Autist Reading 11 août 2023 - 16 h 57 min

Ce que tu dis des préjugés et de l’attitude de la mère envers la relation de sa fille me rappelle celle d’une autre mère, Japonaise celle-ci, celle du protagoniste de « Memorial », de Bryan Washington.
Je ne sais pas de quoi il retourne avec la mère de Green, mais la mère de Mike arrive à se racheter de son comportement odieux et de ses propos blessants.

Electra 11 août 2023 - 17 h 03 min

Hello ! Je n’ai pas lu Memoriam et j’avais envie de le lire. Tant mieux si elle se rachète, celle de Green bascule plus dans le silence, mais est incapable de parler à sa fille. C’est terrible. Mais au fil de ma lecture, j’ai fini par avoir un peu d’empathie pour elle, mais je trouve étrange qu’elle reste coincée dans ce carcan culturel.

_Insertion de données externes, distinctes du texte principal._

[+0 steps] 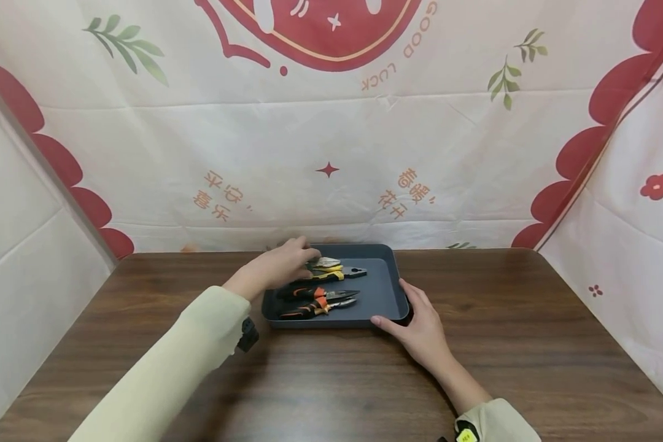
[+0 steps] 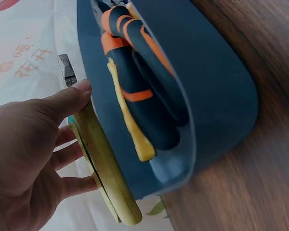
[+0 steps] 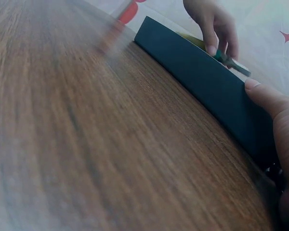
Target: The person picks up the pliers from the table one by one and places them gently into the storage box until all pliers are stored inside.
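Note:
In the head view a dark blue-grey tray [image 1: 376, 285] lies on the table with several pliers in it. My left hand [image 1: 280, 264] is over its far left part, holding pliers with yellow-green handles [image 2: 108, 166] between thumb and fingers. Nearer me in the tray lie black-and-yellow pliers [image 1: 334, 276], black-and-orange long-nose pliers [image 1: 309, 293] and another black-and-orange pair [image 1: 304, 310]. All their jaws point right. My right hand [image 1: 422, 328] grips the tray's near right corner, thumb on the near wall and fingers along the right side.
The brown wooden table [image 1: 331, 380] extends around the tray. A white printed cloth [image 1: 287, 147] hangs behind its far edge, and more cloth stands at both sides. A dark device [image 1: 248, 335] sits at the left wrist.

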A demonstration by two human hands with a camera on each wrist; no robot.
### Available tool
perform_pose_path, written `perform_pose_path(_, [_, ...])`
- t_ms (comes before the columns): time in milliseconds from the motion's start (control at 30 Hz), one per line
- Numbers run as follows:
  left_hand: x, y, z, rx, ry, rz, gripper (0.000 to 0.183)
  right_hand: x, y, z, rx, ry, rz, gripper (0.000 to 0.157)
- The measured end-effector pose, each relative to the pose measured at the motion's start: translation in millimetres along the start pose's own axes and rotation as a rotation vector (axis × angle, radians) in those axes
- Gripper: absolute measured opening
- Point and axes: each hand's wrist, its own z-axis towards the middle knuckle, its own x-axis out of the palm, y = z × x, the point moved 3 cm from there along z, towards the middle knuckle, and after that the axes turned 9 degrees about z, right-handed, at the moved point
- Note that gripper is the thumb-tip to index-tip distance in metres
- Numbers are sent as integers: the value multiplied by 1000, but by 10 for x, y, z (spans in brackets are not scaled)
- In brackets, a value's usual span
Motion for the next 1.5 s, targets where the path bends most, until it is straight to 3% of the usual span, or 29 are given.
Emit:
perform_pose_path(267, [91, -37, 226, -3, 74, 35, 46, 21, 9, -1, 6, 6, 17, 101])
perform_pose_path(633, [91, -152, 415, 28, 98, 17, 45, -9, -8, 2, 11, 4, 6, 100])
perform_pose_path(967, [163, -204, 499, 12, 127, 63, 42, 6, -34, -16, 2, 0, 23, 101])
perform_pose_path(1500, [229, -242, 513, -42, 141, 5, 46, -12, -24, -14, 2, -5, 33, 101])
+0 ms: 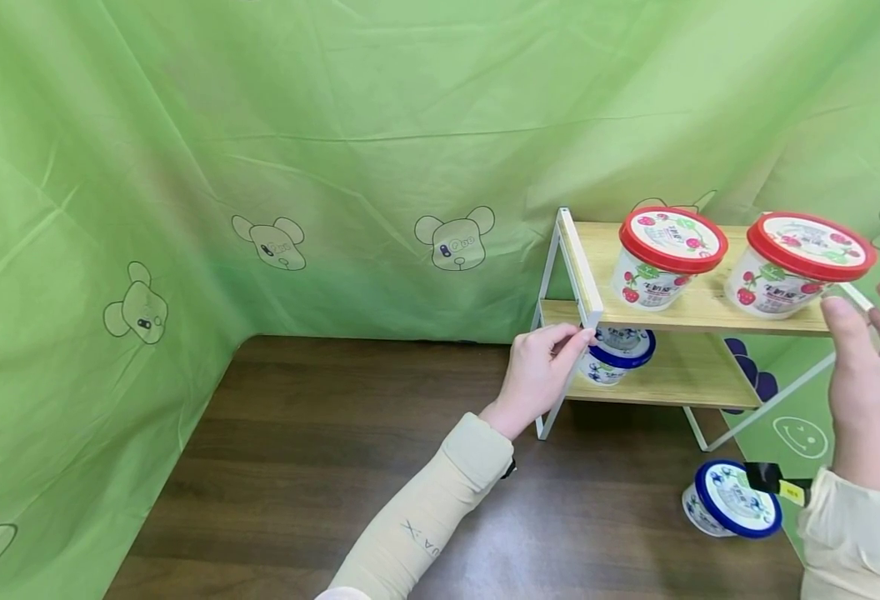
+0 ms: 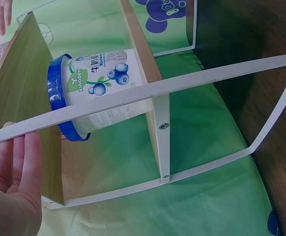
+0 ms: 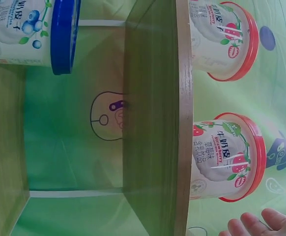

Sunalee 12 août 2023 - 9 h 47 min

J’avais déjà croisé ce roman quelque part, sans le rajouter à ma PAL, maintenant, c’est chose faite. Tu me fais juste hésiter: le lire en français ou anglais.
Tes commentaires sur les traductions sont intéressants. Lassée par les traductions très froides du japonais en français, je me suis récemment tournée vers celles en anglais, et j’ai l’impression que ça passe bien mieux. Je n’avais pas encore fait attention aux choses que tu cites comme les noms. J’ai lu un article à ce sujet, si je le retrouve, je le rajouterai ci-dessous.

Electra 14 août 2023 - 10 h 43 min

Ah merci ! Oui, en voyant la version française pour The Convenient Store Woman j’ai su que je ne pouvais le lire en français, de plus le Japonais et le Coréen n’ont de grammaire genrée (masculin/féminin) et ça passe mieux en anglais qu’en français.
Mais pour avoir lu beaucoup de livres anglais dans ma jeunesse en français, il y a de très bons traducteurs – je pense parce que nos langues sont plus proches. Mais certains traducteurs et éditeurs arrivent à traduire de manière excellente, il faut être prêt à faire confiance au lecteur plutôt que vouloir s’adapter à la culture française.